はい。とりあえず、何かを言っていた海織との電話は終了しました。多分――向こうは女の子2人で楽しそうにしているんだろうな。と、勝手に俺は想像しつつ――スマホをしまうと。


「七菜。お待たせ」

「なんか後半謎な会話してませんでした?」

「それに関しては――謝っておこうかな?うん。とりあえずごめん。と」

「……宮町先輩が何を言っていたのかは気になりますね」

「気にしない方がいいかと」

「さすがに駅だと電話の声はあまり聞こえませんからね。たまに何か聞こえなくもなかったですが」

「—―そういえば。海織は七菜の声ちゃんと届いていたみたいだな」


確かに七菜は隣には居るので――聞こえたのか――うん。七菜も海織の声少しは聞こえていたみたいだし――と俺が思っていると。
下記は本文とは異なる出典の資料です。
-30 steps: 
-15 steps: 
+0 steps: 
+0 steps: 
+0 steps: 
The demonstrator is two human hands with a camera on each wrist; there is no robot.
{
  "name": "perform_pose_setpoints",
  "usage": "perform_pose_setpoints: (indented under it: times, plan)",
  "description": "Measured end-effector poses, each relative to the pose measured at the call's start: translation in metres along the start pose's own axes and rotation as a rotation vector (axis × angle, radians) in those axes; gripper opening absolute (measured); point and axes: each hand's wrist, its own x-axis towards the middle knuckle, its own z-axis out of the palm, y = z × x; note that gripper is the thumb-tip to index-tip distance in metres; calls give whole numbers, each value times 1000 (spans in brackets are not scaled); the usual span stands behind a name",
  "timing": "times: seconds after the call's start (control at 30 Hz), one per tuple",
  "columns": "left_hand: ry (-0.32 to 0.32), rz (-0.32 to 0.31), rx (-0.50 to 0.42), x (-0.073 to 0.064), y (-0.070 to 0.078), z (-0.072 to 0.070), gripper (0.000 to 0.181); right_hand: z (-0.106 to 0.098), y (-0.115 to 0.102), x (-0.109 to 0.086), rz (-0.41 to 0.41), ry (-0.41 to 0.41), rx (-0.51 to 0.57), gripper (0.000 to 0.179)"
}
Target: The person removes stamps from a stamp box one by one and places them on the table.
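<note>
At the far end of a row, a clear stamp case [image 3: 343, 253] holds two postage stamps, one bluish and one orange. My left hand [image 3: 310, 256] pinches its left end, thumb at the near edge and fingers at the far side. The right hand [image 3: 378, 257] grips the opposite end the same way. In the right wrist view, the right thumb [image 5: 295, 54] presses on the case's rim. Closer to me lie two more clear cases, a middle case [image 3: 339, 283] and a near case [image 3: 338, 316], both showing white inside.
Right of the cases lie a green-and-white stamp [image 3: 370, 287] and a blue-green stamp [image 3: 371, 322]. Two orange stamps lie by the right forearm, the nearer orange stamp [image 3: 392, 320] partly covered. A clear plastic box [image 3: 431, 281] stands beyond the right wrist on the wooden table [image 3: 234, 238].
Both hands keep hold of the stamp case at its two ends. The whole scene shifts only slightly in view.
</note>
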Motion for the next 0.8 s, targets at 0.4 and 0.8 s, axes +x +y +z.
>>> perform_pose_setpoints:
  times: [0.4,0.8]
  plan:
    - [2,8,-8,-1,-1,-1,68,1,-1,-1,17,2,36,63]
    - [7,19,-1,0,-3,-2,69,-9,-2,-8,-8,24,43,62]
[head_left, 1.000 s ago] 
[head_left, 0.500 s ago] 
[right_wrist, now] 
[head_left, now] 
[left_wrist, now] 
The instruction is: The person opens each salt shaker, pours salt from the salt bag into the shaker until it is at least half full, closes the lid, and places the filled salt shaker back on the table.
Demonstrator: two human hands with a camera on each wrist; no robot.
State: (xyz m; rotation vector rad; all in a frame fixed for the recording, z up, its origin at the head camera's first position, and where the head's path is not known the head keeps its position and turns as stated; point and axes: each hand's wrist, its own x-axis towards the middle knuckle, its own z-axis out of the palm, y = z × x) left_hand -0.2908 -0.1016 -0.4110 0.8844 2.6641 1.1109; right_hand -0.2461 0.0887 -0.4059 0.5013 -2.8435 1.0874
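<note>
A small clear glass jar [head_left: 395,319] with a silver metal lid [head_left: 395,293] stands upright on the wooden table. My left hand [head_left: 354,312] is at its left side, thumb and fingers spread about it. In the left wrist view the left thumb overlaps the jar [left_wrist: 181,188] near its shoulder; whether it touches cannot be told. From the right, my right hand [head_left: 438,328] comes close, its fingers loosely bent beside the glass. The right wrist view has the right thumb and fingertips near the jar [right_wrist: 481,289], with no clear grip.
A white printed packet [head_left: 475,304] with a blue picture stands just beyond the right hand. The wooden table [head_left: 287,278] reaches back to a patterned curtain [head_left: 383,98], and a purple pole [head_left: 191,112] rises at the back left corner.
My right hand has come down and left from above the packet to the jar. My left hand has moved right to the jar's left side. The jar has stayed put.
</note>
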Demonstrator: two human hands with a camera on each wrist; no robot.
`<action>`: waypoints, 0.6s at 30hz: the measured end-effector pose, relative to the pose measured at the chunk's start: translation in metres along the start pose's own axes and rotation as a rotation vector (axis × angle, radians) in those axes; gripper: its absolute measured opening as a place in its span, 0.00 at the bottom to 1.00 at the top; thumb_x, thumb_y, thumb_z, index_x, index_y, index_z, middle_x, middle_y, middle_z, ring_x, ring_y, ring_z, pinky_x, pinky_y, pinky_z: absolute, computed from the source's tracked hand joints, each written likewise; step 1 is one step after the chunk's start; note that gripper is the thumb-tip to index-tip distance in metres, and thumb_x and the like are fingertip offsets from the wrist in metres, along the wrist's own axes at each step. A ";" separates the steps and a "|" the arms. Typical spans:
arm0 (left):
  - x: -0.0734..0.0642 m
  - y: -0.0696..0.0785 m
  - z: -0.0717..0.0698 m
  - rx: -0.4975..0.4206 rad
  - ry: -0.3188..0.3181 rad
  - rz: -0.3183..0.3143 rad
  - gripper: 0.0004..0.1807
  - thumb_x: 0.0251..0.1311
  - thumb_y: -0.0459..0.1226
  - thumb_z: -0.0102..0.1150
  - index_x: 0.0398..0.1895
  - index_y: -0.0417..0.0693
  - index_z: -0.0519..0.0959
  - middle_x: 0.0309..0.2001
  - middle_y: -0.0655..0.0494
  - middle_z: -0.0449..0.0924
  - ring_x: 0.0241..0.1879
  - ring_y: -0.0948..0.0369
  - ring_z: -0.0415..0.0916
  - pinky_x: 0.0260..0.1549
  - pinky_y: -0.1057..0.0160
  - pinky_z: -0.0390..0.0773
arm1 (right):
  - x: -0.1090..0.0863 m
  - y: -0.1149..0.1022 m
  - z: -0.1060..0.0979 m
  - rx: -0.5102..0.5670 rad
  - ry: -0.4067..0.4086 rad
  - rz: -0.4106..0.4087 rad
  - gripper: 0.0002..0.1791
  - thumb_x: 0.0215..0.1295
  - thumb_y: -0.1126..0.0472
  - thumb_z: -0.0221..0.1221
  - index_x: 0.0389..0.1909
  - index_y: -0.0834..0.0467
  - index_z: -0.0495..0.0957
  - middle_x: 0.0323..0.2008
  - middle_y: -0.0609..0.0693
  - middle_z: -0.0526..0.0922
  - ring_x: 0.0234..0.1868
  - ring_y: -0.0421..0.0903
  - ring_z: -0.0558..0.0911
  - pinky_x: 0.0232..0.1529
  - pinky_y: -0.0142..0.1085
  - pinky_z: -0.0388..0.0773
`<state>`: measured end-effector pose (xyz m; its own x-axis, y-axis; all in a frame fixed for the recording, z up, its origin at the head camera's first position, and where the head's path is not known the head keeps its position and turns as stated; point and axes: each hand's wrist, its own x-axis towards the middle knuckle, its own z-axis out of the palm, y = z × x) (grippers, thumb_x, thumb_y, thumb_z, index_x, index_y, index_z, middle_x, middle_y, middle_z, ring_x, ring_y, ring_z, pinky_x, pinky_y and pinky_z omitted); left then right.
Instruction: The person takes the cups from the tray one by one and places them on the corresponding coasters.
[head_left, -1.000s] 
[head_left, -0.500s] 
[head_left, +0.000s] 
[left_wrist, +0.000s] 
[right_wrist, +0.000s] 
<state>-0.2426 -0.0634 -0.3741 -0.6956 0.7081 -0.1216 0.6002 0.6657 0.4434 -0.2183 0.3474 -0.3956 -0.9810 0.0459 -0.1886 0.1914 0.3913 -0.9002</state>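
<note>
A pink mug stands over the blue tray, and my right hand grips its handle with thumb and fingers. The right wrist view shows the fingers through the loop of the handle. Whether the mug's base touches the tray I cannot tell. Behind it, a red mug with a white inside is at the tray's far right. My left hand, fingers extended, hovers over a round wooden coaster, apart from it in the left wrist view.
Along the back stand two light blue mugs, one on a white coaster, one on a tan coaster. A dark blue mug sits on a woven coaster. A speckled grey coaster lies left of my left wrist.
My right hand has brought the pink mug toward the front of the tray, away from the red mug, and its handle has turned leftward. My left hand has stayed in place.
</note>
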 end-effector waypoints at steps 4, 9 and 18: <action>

「まあ、この距離ですからね。ボソボソは聞こえるんですかね?または――先輩のスマホ声を拾いやすいんですかね?」

「さあー?とりあえずそういうことにしておくか――勝手に海織が言っていた。というのもあるかもしれないけど――って、海織は勘がいいというか。ホント人の予定を勝手に把握しているからなー」

「—―もしかして私もつかまれています?」

「かもね。どこかに盗聴器あったりして――」

「えっ!?」


俺が言うと真面目に身体をチェックしだす七菜だった。


「いやいや、無いと――思うけどね。うん」

「先輩。無いと言いつつ変な間がありませんでした?」

「いやー、海織はね。わからないことが多くて」

「……大変ですね。ってとりあえず――移動ですかね?」

「だね」


はい。ということで俺と七菜は四日市から移動となりました。

今日もどんどん家から離れています。


ってやっぱり海織は――すごいですよ。はい。勝手に予想というか――うん。

操られているように思っている俺でした。はい。この後どうなるんでしょうかね。